— Information provided —
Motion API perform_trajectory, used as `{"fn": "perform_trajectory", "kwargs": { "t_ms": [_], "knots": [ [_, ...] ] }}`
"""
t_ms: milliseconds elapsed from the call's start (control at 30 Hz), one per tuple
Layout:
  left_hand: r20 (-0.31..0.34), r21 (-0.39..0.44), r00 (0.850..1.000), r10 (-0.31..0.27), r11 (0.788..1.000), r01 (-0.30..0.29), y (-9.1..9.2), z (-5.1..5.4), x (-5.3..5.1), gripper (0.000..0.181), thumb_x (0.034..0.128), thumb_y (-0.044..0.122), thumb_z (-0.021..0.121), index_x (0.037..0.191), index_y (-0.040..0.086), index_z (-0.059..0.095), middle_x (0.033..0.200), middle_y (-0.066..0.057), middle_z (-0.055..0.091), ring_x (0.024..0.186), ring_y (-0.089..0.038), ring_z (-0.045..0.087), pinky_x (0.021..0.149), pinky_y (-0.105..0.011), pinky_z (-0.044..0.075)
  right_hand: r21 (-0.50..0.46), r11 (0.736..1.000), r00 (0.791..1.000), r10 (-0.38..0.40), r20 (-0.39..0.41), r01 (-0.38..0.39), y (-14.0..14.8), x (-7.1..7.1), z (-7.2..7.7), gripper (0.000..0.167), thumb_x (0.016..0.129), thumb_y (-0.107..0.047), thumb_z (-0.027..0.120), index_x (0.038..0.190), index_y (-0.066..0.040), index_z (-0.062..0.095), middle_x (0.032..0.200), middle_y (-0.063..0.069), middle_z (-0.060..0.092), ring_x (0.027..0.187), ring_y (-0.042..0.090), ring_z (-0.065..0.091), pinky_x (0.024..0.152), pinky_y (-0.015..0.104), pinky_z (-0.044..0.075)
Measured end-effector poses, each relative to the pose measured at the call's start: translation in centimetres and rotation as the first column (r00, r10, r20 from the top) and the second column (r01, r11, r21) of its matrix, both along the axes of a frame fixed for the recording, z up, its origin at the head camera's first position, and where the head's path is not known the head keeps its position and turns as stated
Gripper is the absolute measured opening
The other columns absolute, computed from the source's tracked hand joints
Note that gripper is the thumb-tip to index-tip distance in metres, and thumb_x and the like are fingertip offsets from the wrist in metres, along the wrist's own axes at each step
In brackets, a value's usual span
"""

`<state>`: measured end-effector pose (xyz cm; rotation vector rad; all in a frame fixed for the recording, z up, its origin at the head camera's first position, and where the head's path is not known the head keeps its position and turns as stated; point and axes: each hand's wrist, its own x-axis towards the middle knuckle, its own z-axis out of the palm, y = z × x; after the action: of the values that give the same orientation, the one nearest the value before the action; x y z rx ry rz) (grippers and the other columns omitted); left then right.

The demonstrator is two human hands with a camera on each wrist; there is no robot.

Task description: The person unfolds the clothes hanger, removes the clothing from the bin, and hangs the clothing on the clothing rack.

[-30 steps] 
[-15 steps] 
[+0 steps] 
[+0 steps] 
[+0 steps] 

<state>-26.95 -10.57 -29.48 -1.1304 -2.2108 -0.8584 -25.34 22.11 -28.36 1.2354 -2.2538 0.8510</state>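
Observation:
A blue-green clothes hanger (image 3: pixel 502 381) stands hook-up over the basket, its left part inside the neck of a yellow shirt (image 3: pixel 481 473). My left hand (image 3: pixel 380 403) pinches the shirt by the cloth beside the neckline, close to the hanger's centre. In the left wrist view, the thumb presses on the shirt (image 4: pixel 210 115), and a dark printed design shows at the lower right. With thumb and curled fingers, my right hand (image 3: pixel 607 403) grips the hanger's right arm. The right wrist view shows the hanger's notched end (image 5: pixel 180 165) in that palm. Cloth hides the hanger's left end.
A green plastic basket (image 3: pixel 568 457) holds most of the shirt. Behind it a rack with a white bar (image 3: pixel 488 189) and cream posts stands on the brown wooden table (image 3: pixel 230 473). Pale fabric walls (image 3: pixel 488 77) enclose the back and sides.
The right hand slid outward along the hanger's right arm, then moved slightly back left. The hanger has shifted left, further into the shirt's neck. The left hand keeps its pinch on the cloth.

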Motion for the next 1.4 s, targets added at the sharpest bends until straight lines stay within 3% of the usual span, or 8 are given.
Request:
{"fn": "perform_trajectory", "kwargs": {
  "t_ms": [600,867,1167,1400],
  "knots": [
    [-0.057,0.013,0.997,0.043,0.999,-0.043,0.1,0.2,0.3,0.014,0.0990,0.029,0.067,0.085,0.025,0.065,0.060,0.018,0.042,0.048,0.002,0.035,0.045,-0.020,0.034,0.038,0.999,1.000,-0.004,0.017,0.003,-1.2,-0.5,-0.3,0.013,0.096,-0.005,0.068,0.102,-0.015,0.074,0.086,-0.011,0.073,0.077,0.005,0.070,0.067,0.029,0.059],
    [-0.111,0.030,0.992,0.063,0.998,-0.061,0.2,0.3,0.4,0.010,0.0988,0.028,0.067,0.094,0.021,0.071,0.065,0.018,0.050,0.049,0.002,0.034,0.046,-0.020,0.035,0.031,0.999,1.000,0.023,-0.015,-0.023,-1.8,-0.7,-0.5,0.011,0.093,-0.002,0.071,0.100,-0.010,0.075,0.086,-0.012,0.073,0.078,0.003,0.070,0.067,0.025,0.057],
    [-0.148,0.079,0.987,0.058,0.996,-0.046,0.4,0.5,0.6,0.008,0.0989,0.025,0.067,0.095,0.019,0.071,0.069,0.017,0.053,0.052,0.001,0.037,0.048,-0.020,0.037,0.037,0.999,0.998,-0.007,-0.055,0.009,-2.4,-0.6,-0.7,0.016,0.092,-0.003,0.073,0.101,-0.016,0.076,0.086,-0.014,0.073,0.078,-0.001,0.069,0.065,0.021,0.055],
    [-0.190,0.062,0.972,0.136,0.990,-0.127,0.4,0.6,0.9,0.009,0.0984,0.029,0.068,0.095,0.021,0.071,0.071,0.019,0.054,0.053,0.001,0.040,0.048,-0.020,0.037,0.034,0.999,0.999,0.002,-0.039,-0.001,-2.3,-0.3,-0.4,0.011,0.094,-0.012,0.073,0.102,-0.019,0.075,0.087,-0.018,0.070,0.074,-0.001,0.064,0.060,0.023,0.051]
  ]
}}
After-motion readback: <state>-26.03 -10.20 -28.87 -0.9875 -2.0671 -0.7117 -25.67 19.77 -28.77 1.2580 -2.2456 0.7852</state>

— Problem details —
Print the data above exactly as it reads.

— Answer box —
Motion API perform_trajectory, used as `{"fn": "perform_trajectory", "kwargs": { "t_ms": [_], "knots": [ [_, ...] ] }}`
"""
t_ms: milliseconds elapsed from the call's start (control at 30 Hz), one per tuple
Layout:
  left_hand: r20 (-0.31..0.34), r21 (-0.39..0.44), r00 (0.850..1.000), r10 (-0.31..0.27), r11 (0.788..1.000), r01 (-0.30..0.29), y (-9.1..9.2), z (-5.1..5.4), x (-5.3..5.1), gripper (0.000..0.181), thumb_x (0.034..0.128), thumb_y (-0.044..0.122), thumb_z (-0.021..0.121), index_x (0.037..0.191), index_y (-0.040..0.086), index_z (-0.059..0.095), middle_x (0.033..0.200), middle_y (-0.066..0.057), middle_z (-0.055..0.091), ring_x (0.024..0.186), ring_y (-0.089..0.038), ring_z (-0.045..0.087), pinky_x (0.021..0.149), pinky_y (-0.105..0.011), pinky_z (-0.044..0.075)
  right_hand: r21 (-0.50..0.46), r11 (0.736..1.000), r00 (0.791..1.000), r10 (-0.38..0.40), r20 (-0.39..0.41), r01 (-0.38..0.39), y (-14.0..14.8), x (-7.1..7.1), z (-7.2..7.7), gripper (0.000..0.167), thumb_x (0.016..0.129), thumb_y (-0.107..0.047), thumb_z (-0.027..0.120), index_x (0.038..0.190), index_y (-0.066..0.040), index_z (-0.062..0.095), middle_x (0.032..0.200), middle_y (-0.063..0.069), middle_z (-0.060..0.092), ring_x (0.027..0.187), ring_y (-0.042..0.090), ring_z (-0.065..0.091), pinky_x (0.024..0.152), pinky_y (-0.015..0.104), pinky_z (-0.044..0.075)
Measured end-effector poses, each relative to the pose measured at the call's start: translation in centimetres and rotation as the first column (r00, r10, r20 from the top) and the second column (r01, r11, r21) of its matrix, both along the axes of a frame fixed for the recording, z up, its origin at the head camera's first position, and where the head's path is not known the head keeps its position and turns as stated
Gripper is the absolute measured opening
The other columns absolute, computed from the source's tracked hand joints
Note that gripper is the thumb-tip to index-tip distance in metres, and thumb_x and the like are fingertip offsets from the wrist in metres, along the wrist's own axes at each step
In brackets, a value's usual span
"""

`<state>`: measured end-effector pose (xyz cm; rotation vector rad; all in a frame fixed for the recording, z up, its origin at the head camera's first position, and where the head's path is not known the head keeps its position and turns as stated; point and axes: each hand's wrist, its own x-axis towards the middle knuckle, its own z-axis out of the palm, y = z × x; after the action: of the values that give the same orientation, the one nearest the value before the action; x y z rx ry rz) (grippers and the other columns omitted); left then right.

The demonstrator is two human hands with a camera on each wrist; there is no robot.

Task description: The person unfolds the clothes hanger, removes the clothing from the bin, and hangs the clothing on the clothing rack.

[-30 steps] 
[-15 steps] 
[+0 steps] 
[+0 steps] 
[+0 steps] 

<state>-26.95 -10.57 -29.48 -1.1304 -2.2108 -0.8584 -25.34 22.11 -28.36 1.2354 -2.2538 0.8510</state>
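Observation:
A blue-green clothes hanger (image 3: pixel 502 381) stands hook-up over the basket, its left part inside the neck of a yellow shirt (image 3: pixel 481 473). My left hand (image 3: pixel 380 403) pinches the shirt by the cloth beside the neckline, close to the hanger's centre. In the left wrist view, the thumb presses on the shirt (image 4: pixel 210 115), and a dark printed design shows at the lower right. With thumb and curled fingers, my right hand (image 3: pixel 607 403) grips the hanger's right arm. The right wrist view shows the hanger's notched end (image 5: pixel 180 165) in that palm. Cloth hides the hanger's left end.
A green plastic basket (image 3: pixel 568 457) holds most of the shirt. Behind it a rack with a white bar (image 3: pixel 488 189) and cream posts stands on the brown wooden table (image 3: pixel 230 473). Pale fabric walls (image 3: pixel 488 77) enclose the back and sides.
The right hand slid outward along the hanger's right arm, then moved slightly back left. The hanger has shifted left, further into the shirt's neck. The left hand keeps its pinch on the cloth.
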
Motion for the next 1.4 s, targets added at the sharpest bends until straight lines stay within 3% of the usual span, or 8 are given.
Request:
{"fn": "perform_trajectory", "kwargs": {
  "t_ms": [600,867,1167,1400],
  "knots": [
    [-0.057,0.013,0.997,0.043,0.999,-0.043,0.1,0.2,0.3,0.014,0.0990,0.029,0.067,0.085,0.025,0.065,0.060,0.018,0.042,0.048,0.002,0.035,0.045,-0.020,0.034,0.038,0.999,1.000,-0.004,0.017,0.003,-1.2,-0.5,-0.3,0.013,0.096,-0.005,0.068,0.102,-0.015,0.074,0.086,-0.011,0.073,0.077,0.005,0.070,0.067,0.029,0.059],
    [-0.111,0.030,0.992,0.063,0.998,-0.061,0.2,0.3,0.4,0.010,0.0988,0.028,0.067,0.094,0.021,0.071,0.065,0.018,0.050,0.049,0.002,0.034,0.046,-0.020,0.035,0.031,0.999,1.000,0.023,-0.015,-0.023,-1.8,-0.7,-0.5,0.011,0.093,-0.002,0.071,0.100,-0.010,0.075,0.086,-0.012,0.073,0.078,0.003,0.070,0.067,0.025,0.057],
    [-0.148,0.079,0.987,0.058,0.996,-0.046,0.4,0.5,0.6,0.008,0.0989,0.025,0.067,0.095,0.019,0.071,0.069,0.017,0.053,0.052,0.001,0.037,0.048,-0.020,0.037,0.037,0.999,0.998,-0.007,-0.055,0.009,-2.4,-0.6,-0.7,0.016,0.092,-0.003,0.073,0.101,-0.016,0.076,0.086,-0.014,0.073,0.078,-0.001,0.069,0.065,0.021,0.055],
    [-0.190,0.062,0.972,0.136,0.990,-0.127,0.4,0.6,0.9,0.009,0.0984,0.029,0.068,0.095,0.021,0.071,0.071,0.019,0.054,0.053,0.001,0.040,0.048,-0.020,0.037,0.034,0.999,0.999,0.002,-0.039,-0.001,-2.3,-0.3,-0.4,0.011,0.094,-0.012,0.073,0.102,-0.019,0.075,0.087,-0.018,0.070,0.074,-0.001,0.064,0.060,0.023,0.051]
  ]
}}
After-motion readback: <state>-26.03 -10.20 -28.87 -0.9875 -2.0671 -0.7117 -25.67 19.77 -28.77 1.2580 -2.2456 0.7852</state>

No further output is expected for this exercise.